Multi-award-winning Priya Ahluwalia combines influences from her London roots with her dual Indian-Nigerian parentage. Repurposing deadstock, vintage and surplus clothing is at the core of her label Ahluwalia – a decision, she says, that was shaped during visits to Panipat and Lagos where she witnessed the damaging impact of fashion waste in both Asia and Africa. In June this year, Ahluwalia collaborated with Mulberry to design accessories including 12 new Portobello bags. “The brand is an institution,” says the designer, “but it was important for me to present a different experience of being British.” Ahluwalia’s moodboard included Indian movie posters, vintage salon images and ’90s music videos. For the accompanying campaign, she chose to celebrate rituals around hair in Punjab, Africa and the Caribbean. “My label is ultimately a way to explore cultural histories and start conversations around them,” she adds.
Supriya Lele’s work, too, examines her Indian heritage and British cultural identity. The LVMH Prize finalist subverts traditional tropes and juxtaposes them against western codes in a hybridised language. “I’ll inject a western garment with the darting of a sari blouse,” says Lele. “For my SS19 collection, we showed knitted bras made from vintage saris.”
It was important to present a different experience of being British”
Lele’s repertoire also plays with risquéness and a lot of sheer fabrics. “I have always been aware of the traditional skin exposure within Indian dressing. Women reveal the side of their waists when wearing a sari. These elements of concealing and revealing are important to me. It’s about balancing the sensuality of an Indian dress with western fashion references from the ’90s.” Her AW21 collection, for instance, features a pattern from Madhya Pradesh (where her father’s family hails from) used on transparent devoré fabrics.
Wigan-born student designer Namita Khade’s sexy take on knitwear has already made it to the wardrobes of Kim Kardashian and Kylie Jenner. She is currently studying for a BA in fashion design at Central Saint Martins and her references vary from traditional sari patterns and Indian truck art to old family photographs. Khade intends to be a voice for the experiences of women of south-Asian heritage like her.
First-generation British-Indian sisters Hardeep and Mandeep Kaur, co-founders of slow design house Per/Se, explore their love for outerwear and layering through a focus on texture. “It is intrinsic to how we experience the world. Quality in fabrics and a focus on fit are inherent to how we were raised,” explains Hardeep. Meanwhile, Deeya Khemlani, who co-founded Izaak Azanei with her sisters Karishma and Roshni, has chosen to focus on hand-embellished knitwear to complement the British wardrobe. The craftsmanship, though, is Indian. “Our sequinned, crystal and beaded pieces are made in India,” says Khemlani, whose collections retail at Harrods and Harvey Nichols.
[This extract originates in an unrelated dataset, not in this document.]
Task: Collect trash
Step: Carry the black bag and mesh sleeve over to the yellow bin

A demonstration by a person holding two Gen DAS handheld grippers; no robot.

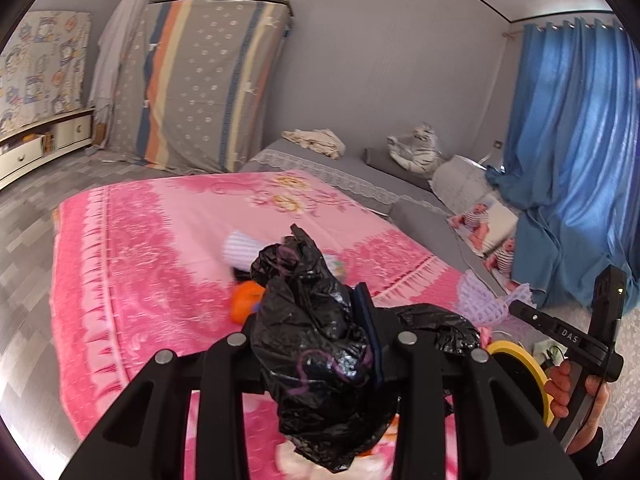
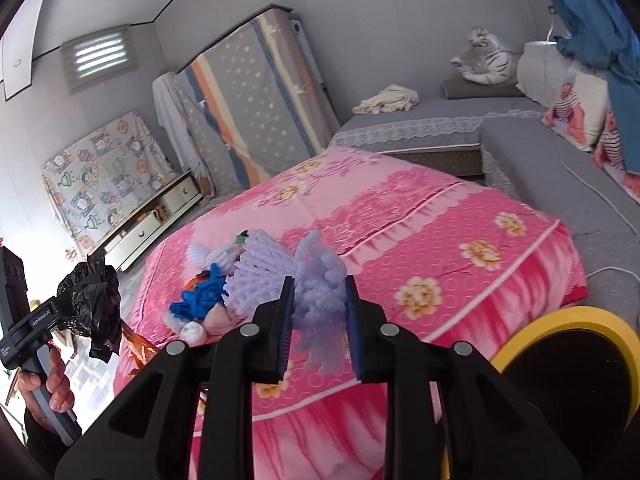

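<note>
Left gripper (image 1: 320,320): jaws narrowed on a crumpled black bag (image 1: 316,344), which is held above the near edge of the bed (image 1: 140,240).
Right gripper (image 2: 319,320): jaws narrowed on a lilac foam net (image 2: 320,292), pinched at its middle between the blue pads (image 2: 354,320).
Bin (image 2: 568,364): yellow-rimmed, seen near right, just beside the right gripper.
Handling, judged: bag and net are thought light, soft and crushable; the bag is likely slippery, so a bunched fold is best taken; the net may be gripped anywhere.
Trash pile (image 2: 212,300): left on the pink blanket, beyond the jaws; a blue scrap (image 2: 198,298), a second net (image 2: 260,272) and pale pieces are seen.
Far: a grey bed with a toy tiger (image 2: 486,60).
</note>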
In a world that is as interconnected as it is today, are etymologies and identities still relevant? Or should design alone be the hero? “I have been pondering over this a lot recently,” says Rosh Mahtani, founder of the jewellery brand Alighieri, who is of Indian descent and lived in Zambia before moving to the UK. “This past year has been a real catalyst to learn more about my family and India,” she admits. “Ultimately, we are a minority within the industry. So, it’s our job to celebrate our uniqueness without feeling like outsiders.”
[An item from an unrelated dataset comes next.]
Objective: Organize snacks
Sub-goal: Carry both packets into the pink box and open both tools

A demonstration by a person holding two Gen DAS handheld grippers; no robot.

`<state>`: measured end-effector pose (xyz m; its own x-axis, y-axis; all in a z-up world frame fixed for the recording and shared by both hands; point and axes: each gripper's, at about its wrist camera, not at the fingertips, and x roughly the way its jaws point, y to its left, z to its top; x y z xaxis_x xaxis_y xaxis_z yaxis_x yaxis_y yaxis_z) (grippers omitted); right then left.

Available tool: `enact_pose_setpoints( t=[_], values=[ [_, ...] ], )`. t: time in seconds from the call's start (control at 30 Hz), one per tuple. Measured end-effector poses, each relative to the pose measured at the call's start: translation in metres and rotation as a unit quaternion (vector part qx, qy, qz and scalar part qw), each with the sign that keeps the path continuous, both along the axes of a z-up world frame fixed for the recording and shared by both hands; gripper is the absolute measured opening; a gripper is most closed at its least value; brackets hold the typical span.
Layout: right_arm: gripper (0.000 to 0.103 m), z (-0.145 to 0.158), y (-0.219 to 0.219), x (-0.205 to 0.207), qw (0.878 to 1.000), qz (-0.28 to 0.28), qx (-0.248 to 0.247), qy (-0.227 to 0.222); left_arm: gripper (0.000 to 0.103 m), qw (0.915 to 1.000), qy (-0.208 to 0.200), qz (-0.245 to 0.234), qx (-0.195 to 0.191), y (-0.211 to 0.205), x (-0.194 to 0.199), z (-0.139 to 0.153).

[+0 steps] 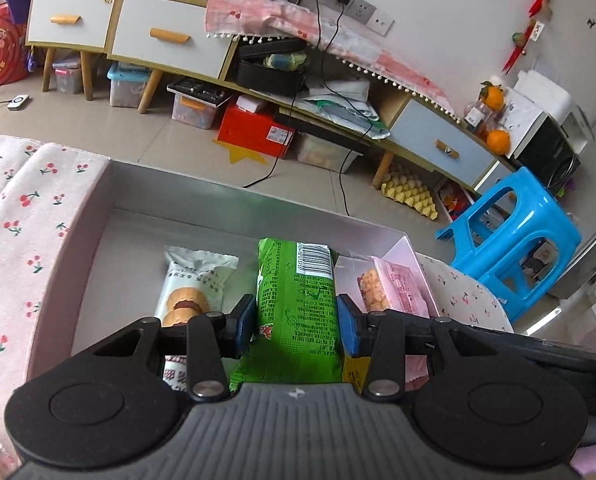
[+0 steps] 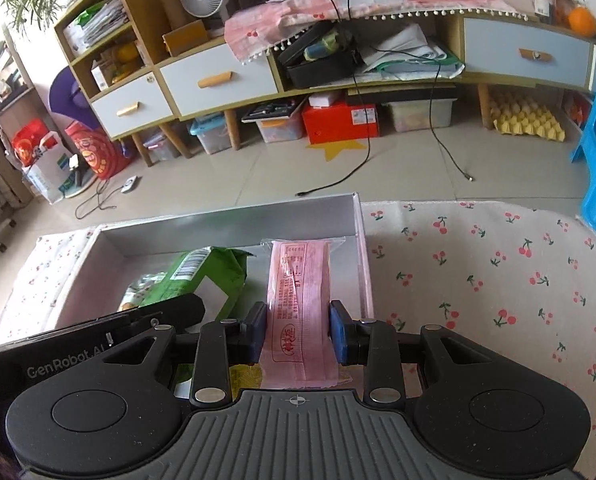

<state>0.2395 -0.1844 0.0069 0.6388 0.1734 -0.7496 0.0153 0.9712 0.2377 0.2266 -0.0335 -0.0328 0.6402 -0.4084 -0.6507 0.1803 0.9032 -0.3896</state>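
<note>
Fingers [image 1: 246,322] of the left gripper [image 1: 296,320] are clamped on a green packet [image 1: 296,292], 1 blue pad pressing each long side. The packet points away from the camera, barcode end farthest, and it hangs inside a shallow grey box [image 1: 98,216] with pale pink walls. To the left of the packet a white cookie packet [image 1: 192,284] lies flat on the box floor. To the right of it, near the right wall of the box, the pink packet [image 1: 397,290] is seen, and the black body of the other gripper shows at the right edge.

In the right wrist view the fingers [image 2: 337,332] of the right gripper [image 2: 298,332] are closed on the pink packet [image 2: 299,300], which also points forward, 1 pad on each side. It is held over the right end of the box [image 2: 234,228], just beside the right wall. The green packet [image 2: 202,276] is next to it on the left, with the left gripper [image 2: 98,340] coming in from the lower left.

The box rests on a white cloth with red cherries [image 2: 497,280]. Behind it is a tiled floor [image 2: 258,172] with black cables, then a low cabinet with drawers [image 2: 218,80]. A blue plastic stool [image 1: 513,240] stands near the right side of the table.
</note>
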Motion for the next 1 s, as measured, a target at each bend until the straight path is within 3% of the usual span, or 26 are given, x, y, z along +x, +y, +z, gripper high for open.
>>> enact_pose_setpoints(
  t=[0.23, 0.53, 0.63, 0.8, 1.0],
  values=[
    [0.04, 0.003, -0.007, -0.004, 1.0, -0.005, 0.017, -0.019, 0.041, 0.9999, -0.006, -0.01, -0.004, 0.0, -0.001, 0.002],
    [0.057, 0.035, -0.008, -0.02, 0.999, -0.008, 0.018, -0.027, 0.062, 0.9997, -0.007, -0.017, 0.015, 0.004, -0.017, 0.021],
    [0.071, 0.049, -0.005, -0.033, 0.999, -0.005, 0.01, -0.034, 0.07, 0.9996, -0.005, -0.019, 0.021, 0.011, -0.028, 0.031],
    [0.082, 0.071, 0.004, -0.06, 0.999, 0.0, 0.004, -0.04, 0.083, 0.9991, -0.002, -0.021, 0.036, 0.021, -0.047, 0.047],
    [0.086, 0.085, 0.017, -0.088, 0.999, 0.004, -0.008, -0.04, 0.09, 0.998, -0.006, -0.027, 0.058, 0.031, -0.07, 0.058]
  ],
)
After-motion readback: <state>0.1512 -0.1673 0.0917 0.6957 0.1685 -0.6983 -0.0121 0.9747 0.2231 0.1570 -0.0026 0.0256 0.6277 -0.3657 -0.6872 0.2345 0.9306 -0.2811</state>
The need to shatter stereotypes is probably subliminal. This is, first and foremost, an expression of the experience of straddling multiple cultures. Mahtani’s brand was born of a personal identity crisis: “You know when people ask where you’re from, and expect a one-word answer?” And then there’s her label, inspired by Italian literature. “This is my way of saying that it’s OK to feel connected to many cultures. We no longer need to classify someone as belonging to just one place. Alighieri is essentially an exploration of what it means to be a citizen of the world.” Designs equivalent to modern heirlooms and the heavy use of gold are borrowed from her Indian heritage. “I grew up with the idea that jewellery is meant to be passed on to the next generation.” Ghungroos – metallic bells strung on traditional anklets – also inspired a recent collection, as did her grandmother’s Indian jewellery.
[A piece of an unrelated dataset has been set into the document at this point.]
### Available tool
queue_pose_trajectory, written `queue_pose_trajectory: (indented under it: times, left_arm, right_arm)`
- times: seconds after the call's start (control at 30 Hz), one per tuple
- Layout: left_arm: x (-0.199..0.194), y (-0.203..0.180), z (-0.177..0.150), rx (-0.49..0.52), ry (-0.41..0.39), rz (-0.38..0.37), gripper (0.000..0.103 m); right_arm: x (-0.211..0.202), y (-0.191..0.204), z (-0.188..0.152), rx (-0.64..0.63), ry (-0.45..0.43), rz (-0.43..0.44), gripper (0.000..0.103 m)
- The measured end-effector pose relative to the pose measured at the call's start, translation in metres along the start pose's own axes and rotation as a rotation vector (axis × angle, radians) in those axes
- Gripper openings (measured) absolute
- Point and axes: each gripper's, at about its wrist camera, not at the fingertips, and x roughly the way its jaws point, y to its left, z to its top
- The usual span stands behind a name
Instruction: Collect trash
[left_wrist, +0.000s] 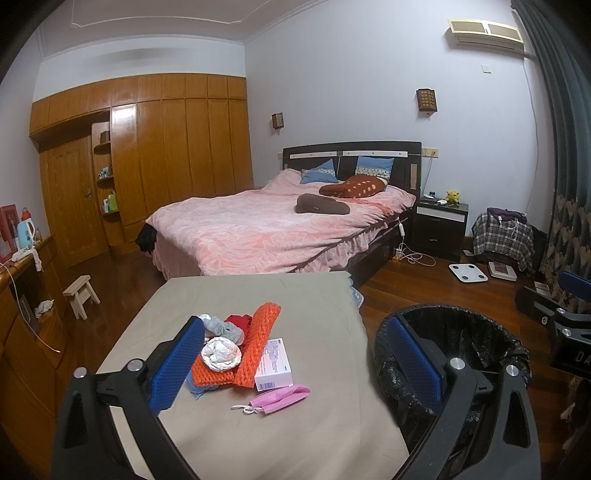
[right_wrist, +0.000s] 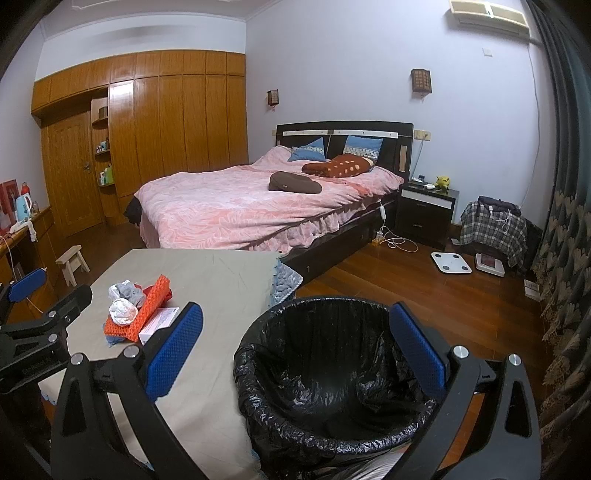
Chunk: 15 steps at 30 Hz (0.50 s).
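A trash pile lies on the beige-covered table (left_wrist: 295, 295): an orange mesh foam sheet (left_wrist: 258, 339), a crumpled white paper ball (left_wrist: 221, 355), a white and pink box (left_wrist: 274, 365), a pink face mask (left_wrist: 282, 397) and grey and red scraps (left_wrist: 231, 326). My left gripper (left_wrist: 295, 363) hovers open just before the pile, with nothing between its fingers. A bin with a black liner (right_wrist: 332, 369) stands right of the table. My right gripper (right_wrist: 295, 350) is open and empty above the bin's near rim. The same pile (right_wrist: 136, 312) sits left in the right wrist view.
A pink-covered bed (left_wrist: 266, 225) stands behind the table, with a dark nightstand (left_wrist: 441, 225) beside it. Two scales (left_wrist: 468, 273) and cables lie on the wood floor. A small wooden stool (left_wrist: 79, 295) is at the left, and curtains (left_wrist: 569, 206) hang at the right.
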Motion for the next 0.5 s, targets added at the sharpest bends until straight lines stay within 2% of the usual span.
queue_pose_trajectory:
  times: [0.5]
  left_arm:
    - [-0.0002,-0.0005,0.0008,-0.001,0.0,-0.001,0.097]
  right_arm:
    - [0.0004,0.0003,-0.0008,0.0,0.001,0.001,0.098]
You know when people ask where you’re from, and expect a one-word answer?
Last year, Mahtani became the first jewellery designer to receive the Queen Elizabeth II Award for British Design, and this month sees her expand into fine jewellery. Her pieces are handmade in the six streets surrounding her studio in Hatton Garden. “Our main suppliers – our casters – are just two doors down,” says Mahtani. “They are a Cypriot immigrant family who have been working here since 1964. It’s so illustrative of London being a melting pot of cultures.”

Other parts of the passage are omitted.